Glass manufacturers are very much focused on efficiency. In fact – efficiency – is perhaps the most important KPI (Key Performance Indicator) in a glass plant. Even more important than Quality related KPI’s like a Quality Complaints index.

Now that is a controversial statement!

So everything that hurts efficiency in a glass plant is took very seriously and object of great discussion. So it is not rare to find moments of tension and eyebrows raised when:

• A visual/cosmetic defect is detected in an inspection at the end of the lehr and rejected with the Mould Number Reader;

• A visual/cosmetic defect is detected in a light screen inspection and it is not possible to adjust the appropriate inspection machine (the rejection it is not consistent) to reject the defect. Finally the defect is rejected in the Mould Number Reader.

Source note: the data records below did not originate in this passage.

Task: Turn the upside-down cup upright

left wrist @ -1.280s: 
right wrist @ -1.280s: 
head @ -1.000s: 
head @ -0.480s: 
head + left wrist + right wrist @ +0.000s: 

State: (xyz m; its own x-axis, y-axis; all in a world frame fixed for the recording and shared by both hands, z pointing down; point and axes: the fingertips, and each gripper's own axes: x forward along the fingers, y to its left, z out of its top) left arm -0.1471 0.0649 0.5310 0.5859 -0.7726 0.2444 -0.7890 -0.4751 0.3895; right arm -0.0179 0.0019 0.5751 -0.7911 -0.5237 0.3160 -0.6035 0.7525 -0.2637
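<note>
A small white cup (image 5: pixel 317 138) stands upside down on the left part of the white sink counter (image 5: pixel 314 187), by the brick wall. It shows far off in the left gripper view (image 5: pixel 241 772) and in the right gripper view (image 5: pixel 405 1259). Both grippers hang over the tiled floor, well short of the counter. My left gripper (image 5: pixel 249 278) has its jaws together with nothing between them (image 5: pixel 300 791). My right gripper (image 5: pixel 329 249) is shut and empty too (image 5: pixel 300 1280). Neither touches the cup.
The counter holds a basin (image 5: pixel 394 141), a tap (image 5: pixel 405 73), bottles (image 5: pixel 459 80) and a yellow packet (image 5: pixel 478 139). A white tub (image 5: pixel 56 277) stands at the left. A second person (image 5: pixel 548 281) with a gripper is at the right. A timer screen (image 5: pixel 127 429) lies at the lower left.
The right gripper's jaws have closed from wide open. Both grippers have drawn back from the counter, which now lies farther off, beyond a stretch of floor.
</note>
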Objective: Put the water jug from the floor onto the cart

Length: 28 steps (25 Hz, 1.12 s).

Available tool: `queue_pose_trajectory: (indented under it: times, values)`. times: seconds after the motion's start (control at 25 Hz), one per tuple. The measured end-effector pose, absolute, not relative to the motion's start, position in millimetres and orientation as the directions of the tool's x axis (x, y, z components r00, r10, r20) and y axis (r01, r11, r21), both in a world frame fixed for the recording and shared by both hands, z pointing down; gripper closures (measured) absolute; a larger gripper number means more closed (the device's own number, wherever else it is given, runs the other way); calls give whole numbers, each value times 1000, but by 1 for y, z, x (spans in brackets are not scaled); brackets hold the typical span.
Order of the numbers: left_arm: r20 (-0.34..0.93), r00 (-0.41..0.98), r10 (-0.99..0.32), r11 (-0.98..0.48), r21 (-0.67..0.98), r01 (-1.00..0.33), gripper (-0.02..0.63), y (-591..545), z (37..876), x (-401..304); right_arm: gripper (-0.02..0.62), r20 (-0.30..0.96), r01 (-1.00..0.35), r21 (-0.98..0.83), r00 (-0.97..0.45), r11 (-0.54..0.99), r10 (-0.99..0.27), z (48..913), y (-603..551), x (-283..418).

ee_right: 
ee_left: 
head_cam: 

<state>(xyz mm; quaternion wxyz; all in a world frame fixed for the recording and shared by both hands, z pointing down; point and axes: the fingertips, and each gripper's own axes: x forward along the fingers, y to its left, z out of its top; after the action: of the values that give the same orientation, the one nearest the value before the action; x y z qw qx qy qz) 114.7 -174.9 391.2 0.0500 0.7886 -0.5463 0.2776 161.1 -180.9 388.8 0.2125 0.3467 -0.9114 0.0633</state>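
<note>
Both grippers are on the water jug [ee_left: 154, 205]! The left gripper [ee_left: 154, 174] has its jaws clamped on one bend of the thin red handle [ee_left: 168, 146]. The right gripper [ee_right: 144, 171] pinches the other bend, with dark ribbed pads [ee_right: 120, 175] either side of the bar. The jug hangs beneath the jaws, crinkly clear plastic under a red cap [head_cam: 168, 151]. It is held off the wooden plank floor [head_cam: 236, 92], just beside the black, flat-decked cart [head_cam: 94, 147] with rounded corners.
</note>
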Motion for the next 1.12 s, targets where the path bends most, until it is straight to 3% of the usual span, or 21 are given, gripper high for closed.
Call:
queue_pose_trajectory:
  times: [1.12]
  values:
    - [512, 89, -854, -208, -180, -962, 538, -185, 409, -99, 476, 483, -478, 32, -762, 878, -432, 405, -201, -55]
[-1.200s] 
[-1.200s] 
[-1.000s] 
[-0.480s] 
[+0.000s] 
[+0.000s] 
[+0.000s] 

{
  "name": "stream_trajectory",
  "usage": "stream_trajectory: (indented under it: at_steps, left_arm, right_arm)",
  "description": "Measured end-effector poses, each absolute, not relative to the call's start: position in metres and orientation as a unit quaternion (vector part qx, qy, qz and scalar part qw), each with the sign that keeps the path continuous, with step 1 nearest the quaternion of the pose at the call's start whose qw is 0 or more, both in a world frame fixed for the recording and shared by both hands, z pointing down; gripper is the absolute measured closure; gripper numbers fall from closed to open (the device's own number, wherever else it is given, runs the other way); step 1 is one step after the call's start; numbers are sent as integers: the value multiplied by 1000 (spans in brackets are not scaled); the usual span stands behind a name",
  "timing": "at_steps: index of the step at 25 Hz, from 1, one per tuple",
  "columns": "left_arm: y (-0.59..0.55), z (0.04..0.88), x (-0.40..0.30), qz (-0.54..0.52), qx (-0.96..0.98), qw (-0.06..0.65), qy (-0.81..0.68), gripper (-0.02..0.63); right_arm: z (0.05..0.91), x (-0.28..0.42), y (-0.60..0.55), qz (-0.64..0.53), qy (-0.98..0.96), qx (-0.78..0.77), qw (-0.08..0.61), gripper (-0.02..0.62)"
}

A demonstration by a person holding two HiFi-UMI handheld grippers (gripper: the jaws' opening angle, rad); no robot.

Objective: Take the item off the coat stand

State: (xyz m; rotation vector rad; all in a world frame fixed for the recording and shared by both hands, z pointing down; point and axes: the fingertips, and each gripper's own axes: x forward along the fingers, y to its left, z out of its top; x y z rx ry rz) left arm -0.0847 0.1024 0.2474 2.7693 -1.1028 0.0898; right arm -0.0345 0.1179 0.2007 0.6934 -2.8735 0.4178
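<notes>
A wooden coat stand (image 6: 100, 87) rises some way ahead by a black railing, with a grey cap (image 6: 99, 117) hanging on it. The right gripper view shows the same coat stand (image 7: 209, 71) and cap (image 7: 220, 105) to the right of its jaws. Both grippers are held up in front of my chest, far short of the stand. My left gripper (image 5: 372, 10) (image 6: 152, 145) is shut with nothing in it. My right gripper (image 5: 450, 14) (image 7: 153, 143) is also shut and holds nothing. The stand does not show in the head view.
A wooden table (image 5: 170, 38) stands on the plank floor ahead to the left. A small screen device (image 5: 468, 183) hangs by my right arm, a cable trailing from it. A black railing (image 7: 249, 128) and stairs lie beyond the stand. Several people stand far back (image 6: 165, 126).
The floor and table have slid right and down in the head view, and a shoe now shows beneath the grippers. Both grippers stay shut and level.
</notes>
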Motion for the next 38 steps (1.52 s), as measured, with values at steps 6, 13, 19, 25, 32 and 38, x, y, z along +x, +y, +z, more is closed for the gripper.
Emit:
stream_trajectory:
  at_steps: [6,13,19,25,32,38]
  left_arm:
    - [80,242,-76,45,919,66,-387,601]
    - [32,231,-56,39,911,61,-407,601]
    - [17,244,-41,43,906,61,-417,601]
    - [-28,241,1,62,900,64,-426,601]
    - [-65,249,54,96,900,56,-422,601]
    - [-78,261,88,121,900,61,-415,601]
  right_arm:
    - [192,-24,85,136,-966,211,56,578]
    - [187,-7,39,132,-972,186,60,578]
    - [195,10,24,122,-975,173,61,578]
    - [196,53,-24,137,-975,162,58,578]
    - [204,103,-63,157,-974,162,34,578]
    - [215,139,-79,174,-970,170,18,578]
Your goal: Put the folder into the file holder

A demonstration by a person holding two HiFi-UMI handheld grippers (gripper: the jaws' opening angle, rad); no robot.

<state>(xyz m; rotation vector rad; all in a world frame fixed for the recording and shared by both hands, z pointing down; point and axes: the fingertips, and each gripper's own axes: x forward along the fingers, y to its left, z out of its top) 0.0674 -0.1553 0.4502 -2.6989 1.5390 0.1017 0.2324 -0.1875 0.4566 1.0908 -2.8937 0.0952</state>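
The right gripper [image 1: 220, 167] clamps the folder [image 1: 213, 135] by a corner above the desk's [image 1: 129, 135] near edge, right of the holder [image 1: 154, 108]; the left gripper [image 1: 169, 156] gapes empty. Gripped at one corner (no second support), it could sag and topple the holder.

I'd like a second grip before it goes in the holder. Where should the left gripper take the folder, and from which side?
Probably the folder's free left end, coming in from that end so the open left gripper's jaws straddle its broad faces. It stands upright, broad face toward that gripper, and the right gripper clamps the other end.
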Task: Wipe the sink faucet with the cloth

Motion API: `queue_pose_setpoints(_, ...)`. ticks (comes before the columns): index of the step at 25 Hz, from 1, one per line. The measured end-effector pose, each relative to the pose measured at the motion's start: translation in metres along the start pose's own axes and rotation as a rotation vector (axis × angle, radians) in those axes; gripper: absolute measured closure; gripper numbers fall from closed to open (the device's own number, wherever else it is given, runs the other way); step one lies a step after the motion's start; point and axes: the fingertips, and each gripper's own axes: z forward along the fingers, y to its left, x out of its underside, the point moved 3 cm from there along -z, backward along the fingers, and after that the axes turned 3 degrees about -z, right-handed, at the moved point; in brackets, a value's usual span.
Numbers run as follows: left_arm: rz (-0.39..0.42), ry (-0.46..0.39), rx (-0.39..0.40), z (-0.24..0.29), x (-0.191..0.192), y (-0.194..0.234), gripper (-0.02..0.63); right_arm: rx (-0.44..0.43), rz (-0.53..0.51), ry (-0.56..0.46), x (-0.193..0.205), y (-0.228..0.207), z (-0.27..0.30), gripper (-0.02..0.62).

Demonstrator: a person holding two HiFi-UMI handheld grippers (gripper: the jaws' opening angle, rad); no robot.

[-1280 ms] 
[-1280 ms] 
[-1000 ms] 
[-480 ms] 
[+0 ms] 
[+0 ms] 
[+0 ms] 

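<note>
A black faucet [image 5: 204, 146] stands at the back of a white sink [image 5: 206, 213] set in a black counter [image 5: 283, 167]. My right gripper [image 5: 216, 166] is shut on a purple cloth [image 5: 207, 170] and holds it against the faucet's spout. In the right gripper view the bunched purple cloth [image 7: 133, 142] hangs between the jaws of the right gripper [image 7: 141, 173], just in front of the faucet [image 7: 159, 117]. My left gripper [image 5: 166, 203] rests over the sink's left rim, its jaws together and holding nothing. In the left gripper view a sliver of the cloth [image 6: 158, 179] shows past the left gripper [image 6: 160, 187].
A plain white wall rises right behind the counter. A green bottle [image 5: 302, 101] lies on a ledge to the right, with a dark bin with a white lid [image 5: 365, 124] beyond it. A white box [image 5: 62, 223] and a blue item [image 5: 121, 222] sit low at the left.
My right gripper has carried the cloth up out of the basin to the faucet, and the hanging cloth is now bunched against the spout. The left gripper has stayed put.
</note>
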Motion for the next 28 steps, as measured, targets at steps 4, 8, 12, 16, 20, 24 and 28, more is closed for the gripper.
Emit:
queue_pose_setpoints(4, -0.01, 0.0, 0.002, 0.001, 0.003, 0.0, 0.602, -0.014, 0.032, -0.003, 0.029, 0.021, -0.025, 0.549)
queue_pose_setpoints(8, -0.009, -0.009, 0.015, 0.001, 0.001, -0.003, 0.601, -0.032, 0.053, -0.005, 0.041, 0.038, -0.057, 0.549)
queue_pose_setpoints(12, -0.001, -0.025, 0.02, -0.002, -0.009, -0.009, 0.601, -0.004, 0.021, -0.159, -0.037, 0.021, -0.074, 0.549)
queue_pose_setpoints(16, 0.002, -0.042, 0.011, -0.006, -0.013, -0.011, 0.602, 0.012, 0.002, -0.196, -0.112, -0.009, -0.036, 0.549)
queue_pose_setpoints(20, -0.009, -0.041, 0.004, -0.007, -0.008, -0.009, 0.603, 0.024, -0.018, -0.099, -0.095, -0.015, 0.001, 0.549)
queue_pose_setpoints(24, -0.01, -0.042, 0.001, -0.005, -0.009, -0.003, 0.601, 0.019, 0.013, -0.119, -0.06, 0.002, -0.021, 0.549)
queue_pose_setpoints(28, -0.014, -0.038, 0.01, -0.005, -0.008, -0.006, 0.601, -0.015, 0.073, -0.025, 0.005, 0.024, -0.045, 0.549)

The argument is: why reject with 100% efficiency a defect that is “allowed” in a certain percentage? We are losing more-or-less-good bottles (or jars)!!!!

Things have – are – changing.

Most of the times because of customers or market demand and pressure.

In fact, ourselves, the final consumers, we are the driving force behind the ever increasing demand in terms of Quality.

Having clear instructions known and understand by all players at the plant floor level it is a great help.

The procedures usually take in consideration the occurrence frequency – if it is continuous or intermittent – and severity of the visual defect, establishing the correspondent action:

• Immediate rejection by MNR and information for correction to the Hot End;

• Information to the Hot End, allow one lehr time for correction and if not corrected rejection by MNR.

If the procedures are clear and people know what they are doing that usually works.

I believe there is also a word for that: training.